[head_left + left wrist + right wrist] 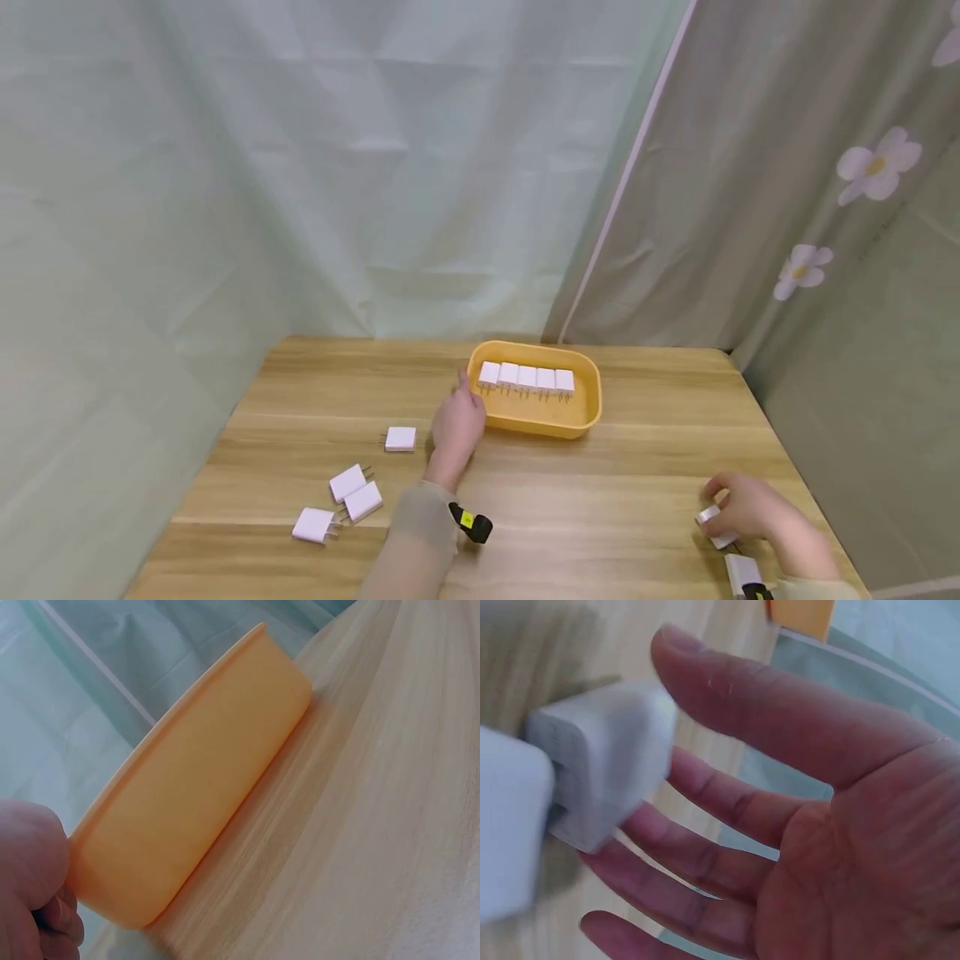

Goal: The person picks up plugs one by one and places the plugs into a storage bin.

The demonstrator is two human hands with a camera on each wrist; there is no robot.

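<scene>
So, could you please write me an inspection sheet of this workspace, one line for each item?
Surface: wooden table, light grain.
Job's things: yellow tray with five white plug adapters standing in a row; one white adapter at the right hand.
Clutter: four loose white adapters lying on the table's left part; another by the right wrist.
Hands: left hand rests at the tray's left end; right hand curls round its adapter.
Cables: nothing seen.
Surroundings: pale green curtain; flowered curtain at right.
</scene>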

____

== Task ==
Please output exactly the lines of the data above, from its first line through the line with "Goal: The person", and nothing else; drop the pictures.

== Task solution ==
[head_left + left wrist + right wrist] 

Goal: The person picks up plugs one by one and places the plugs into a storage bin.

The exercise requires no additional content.